Bermudagrass pasture problems confirmed in Meriwether County on July 26, 2017 and Pike County on July 28, 2017

I got a call from David Ward Wednesday about problems in a bermudagrass pasture and a call from Glen Beckham of Pike County this morning. The word had been going around for a couple of weeks about possible armyworms or bermudagrass stem maggots in fields. I can now confirm that I have seen Bermuda rust (Puccinia cynodontis) as well as damage from bermudagrass stem maggots (Atherigona reversura). Once you see the tip dieback typically the maggot has already dropped to the ground to pupate.

The bermudagrass stem maggot is a fairly new introduction from Japan and Asia to the US, first found in Georgia in 2010. David told me that it was found in the Manchester area a few years back. Emmett Collins told me it was also found in the Greenville area before. It is believed that the fly does not overwinter in our area but migrates in from Gulf States. Bear in mind, it might not need to go far to survive in a mild winter. The damage is caused by the larvae of a fairly small fly (approximately 1/4 inch in length). The female fly lays an egg near the first node of a grass shoot, the larva hatches out and moves into the shoot and precedes to tunnel and feed up the shoot from the node which causes the tip to die. The larva is approximately 1/8-1/4 inch long. If a field is heavily infested, it can look like the field has frost on it (see image below). If the bermudagrass is flowering/seeding though that can cause a frosted look too. So be sure to look closely at the tips. If it is bermudagrass stem maggot you can easily pull the dead tips out of the sheath (see images below).

Research is ongoing on management for bermudagrass stem maggot but not a lot is known since it has been here such a short time and is not a problem every year. It tends to avoid thick-stemmed varieties such as Tifton 85 or 68. Finer-stemmed varieties such as Alicia, Russell, Coastal and common are more susceptible.
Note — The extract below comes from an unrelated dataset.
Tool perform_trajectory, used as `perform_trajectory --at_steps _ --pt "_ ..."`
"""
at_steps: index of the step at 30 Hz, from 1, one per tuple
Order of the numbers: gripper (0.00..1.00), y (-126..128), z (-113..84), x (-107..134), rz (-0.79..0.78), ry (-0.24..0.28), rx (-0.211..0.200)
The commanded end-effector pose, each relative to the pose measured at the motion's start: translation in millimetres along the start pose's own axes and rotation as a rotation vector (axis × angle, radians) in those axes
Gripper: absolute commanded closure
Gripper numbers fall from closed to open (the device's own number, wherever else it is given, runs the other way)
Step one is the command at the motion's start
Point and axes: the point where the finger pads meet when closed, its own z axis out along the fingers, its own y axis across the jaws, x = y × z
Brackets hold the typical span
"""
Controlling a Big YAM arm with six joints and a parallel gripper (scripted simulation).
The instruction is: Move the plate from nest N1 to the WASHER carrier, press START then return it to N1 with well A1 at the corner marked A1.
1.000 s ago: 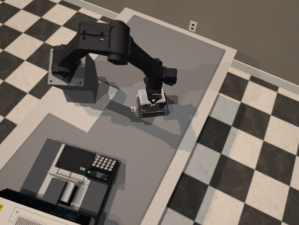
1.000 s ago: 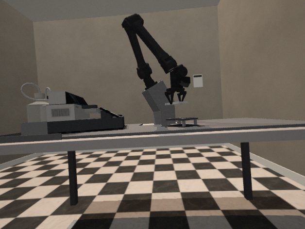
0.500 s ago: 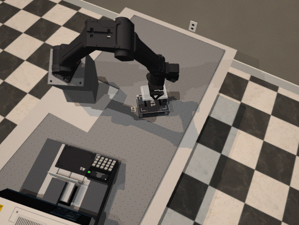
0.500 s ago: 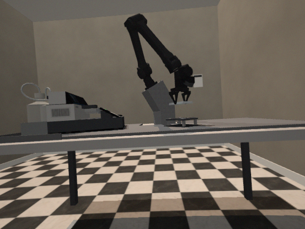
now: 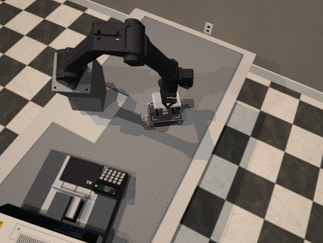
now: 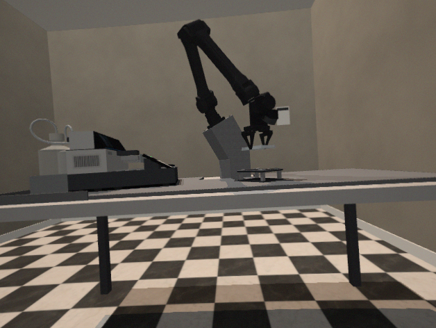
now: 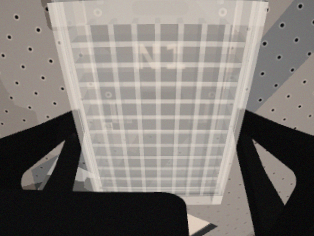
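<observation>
The tool [image 5: 168, 104] [image 6: 257, 146] [image 7: 158, 118], spread wide, grips the clear plate [image 5: 157, 100] [image 6: 259, 147] [image 7: 158, 107] between its fingertips, above nest N1 [image 5: 154, 118] [image 6: 262, 170].

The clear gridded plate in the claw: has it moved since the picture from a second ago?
Yes. In the top view, the plate has shifted toward the wall outlet, uncovering more of nest N1.
</observation>
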Motion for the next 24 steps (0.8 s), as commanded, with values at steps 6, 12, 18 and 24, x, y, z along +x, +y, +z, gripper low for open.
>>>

If your grass is growing strongly and quickly and there is only isolated areas of damage you may get by with just cutting for hay. If there seems to be a heavy or widespread infestation or the grass is struggling to grow then pesticides may be necessary. The recommendation for an insecticide application is to treat 5-7 days after a cutting and then make a second application in another 7-14 days. Two applications are recommended because of possible multiple generations. Bear in mind though that flying insects are usually not easily controlled by foliar insecticide applications and the same goes for larvae inside plant tissue unless a systemic is used. Only pyrethroids are recommended at this time for bermudagrass stem maggot and all of them (zeta-cypermethrin, cyfluthrin, lambda-cyhalothrin, etc.) work equally well.

I managed to finally find a larva on Thursday evening (images below). I spent a couple of hours slicing open stem tips to find it so it’s not something you will typically see in the field with the naked eye. I also found an empty pupal case (image below) which means that possibly the flies don’t always drop to the ground to pupate in the soil. They are, perhaps, able to remain in the stem and pupate.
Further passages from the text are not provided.